EXERCISE BRIEF -> Copy everything in the listing below word for word, apart from any images.
-- DATA BELOW follows --
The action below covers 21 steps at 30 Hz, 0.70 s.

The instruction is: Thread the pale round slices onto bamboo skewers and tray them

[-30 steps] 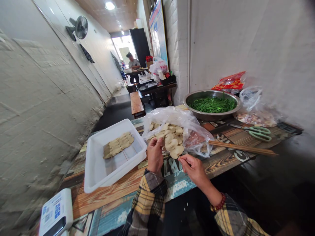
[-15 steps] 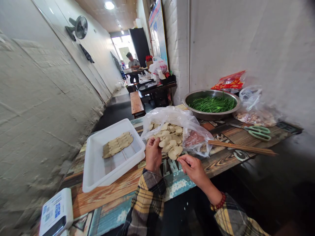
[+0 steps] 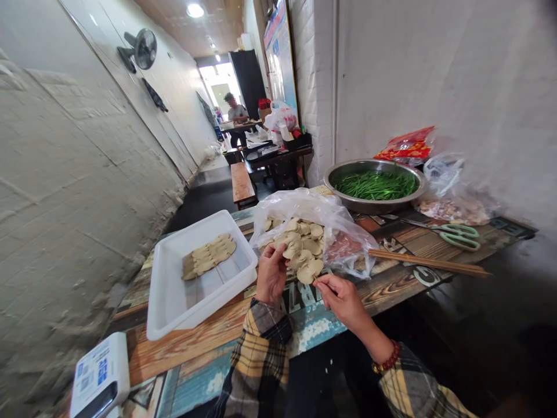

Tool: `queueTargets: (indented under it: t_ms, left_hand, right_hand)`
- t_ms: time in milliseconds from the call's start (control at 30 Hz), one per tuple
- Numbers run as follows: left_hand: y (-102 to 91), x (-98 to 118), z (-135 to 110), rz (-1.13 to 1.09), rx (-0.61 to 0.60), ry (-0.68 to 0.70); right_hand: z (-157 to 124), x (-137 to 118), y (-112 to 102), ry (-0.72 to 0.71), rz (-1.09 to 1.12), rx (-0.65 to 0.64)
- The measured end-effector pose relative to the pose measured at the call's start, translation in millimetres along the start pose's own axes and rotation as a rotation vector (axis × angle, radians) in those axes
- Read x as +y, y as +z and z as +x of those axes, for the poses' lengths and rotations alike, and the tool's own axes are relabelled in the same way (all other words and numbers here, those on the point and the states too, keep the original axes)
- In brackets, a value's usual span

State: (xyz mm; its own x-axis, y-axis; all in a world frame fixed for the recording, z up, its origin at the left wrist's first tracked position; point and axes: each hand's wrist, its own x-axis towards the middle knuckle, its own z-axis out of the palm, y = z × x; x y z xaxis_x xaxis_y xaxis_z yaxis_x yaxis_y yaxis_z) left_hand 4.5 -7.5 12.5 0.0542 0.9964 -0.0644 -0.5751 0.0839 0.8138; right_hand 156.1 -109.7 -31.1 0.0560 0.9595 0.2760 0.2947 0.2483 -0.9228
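Note:
My right hand (image 3: 343, 296) pinches the lower end of a thin wooden skewer (image 3: 315, 278), which has a round beige slice (image 3: 310, 270) threaded near the fingers. Up and to the left, my left hand (image 3: 270, 276) is closed at the edge of the slices, its fingertips pressed on a beige slice; the grip is partly hidden. Loose slices (image 3: 315, 231) spill from the mouth of a clear plastic bag (image 3: 300, 200) just behind both hands. Left of them, a white plastic tray (image 3: 163, 302) contains filled skewers of slices (image 3: 209, 255) lying side by side.
A steel basin (image 3: 374, 203) of green chives stands at the back right. Before it lie green-handled scissors (image 3: 459, 235) and a bundle of bare skewers (image 3: 426, 262). A white device (image 3: 100, 371) sits at the table's left corner. Another person (image 3: 235, 110) sits far back.
My left hand's fingers have shifted slightly at the slices. My right hand keeps its pinch on the skewer in nearly the same place.

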Motion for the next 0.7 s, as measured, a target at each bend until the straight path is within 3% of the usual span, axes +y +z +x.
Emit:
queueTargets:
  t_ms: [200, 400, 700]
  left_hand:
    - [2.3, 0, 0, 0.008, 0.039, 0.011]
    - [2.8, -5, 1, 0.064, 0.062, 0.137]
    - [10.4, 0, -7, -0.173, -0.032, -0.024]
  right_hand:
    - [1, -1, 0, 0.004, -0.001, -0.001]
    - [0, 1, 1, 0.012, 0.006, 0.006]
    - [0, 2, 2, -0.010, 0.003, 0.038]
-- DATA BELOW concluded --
WRITTEN RESPONSE ->
The action below covers 21 steps at 30 Hz, 0.70 s.

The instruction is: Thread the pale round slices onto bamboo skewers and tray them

[-30 steps] 
[-15 steps] 
[+0 steps] 

Tool: `queueTargets: (indented under it: t_ms, left_hand, right_hand)`
- t_ms: time in milliseconds from the call's start (control at 30 Hz), one per tuple
- Numbers run as follows: left_hand: y (-102 to 91), x (-98 to 118), z (-135 to 110), rz (-1.13 to 1.09), rx (-0.61 to 0.60), ry (-0.68 to 0.70); right_hand: z (-157 to 124), x (-137 to 118), y (-112 to 102), ry (-0.72 to 0.71), rz (-1.09 to 1.12), rx (-0.65 to 0.64)
- The measured end-effector pose relative to the pose measured at the call's start, translation in millimetres along the start pose's own axes and rotation as a rotation vector (axis × angle, radians) in those axes
- Read x as +y, y as +z and z as +x of those axes, for the poses' lengths and rotations alike, and the tool's own axes are relabelled in the same way (all other words and numbers here, those on the point and the states too, keep the original axes)
- In brackets, a value's usual span

State: (xyz mm; its own x-axis, y-axis; all in a world frame fixed for the recording, z up, its origin at the left wrist's first tracked position; point and axes: each hand's wrist, its own x-axis towards the middle knuckle, its own z-axis out of the palm, y = z × x; x y z xaxis_x xaxis_y xaxis_z yaxis_x yaxis_y yaxis_z) left_hand 4.5 -7.5 12.5 0.0542 0.9964 -0.0644 -0.5751 0.0839 0.8138; right_hand 156.1 -109.7 -31.1 0.0560 0.9595 0.2760 0.2947 0.2483 -0.9228
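Note:
My right hand (image 3: 343, 296) pinches the lower end of a thin wooden skewer (image 3: 315, 278), which has a round beige slice (image 3: 310, 270) threaded near the fingers. Up and to the left, my left hand (image 3: 270, 276) is closed at the edge of the slices, its fingertips pressed on a beige slice; the grip is partly hidden. Loose slices (image 3: 315, 231) spill from the mouth of a clear plastic bag (image 3: 300, 200) just behind both hands. Left of them, a white plastic tray (image 3: 163, 302) contains filled skewers of slices (image 3: 209, 255) lying side by side.
A steel basin (image 3: 374, 203) of green chives stands at the back right. Before it lie green-handled scissors (image 3: 459, 235) and a bundle of bare skewers (image 3: 426, 262). A white device (image 3: 100, 371) sits at the table's left corner. Another person (image 3: 235, 110) sits far back.
My left hand's fingers have shifted slightly at the slices. My right hand keeps its pinch on the skewer in nearly the same place.
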
Motion for the next 0.7 s, as measured, a target at each bend until the straight path is within 3% of the usual span, axes +y +z +x.
Emit:
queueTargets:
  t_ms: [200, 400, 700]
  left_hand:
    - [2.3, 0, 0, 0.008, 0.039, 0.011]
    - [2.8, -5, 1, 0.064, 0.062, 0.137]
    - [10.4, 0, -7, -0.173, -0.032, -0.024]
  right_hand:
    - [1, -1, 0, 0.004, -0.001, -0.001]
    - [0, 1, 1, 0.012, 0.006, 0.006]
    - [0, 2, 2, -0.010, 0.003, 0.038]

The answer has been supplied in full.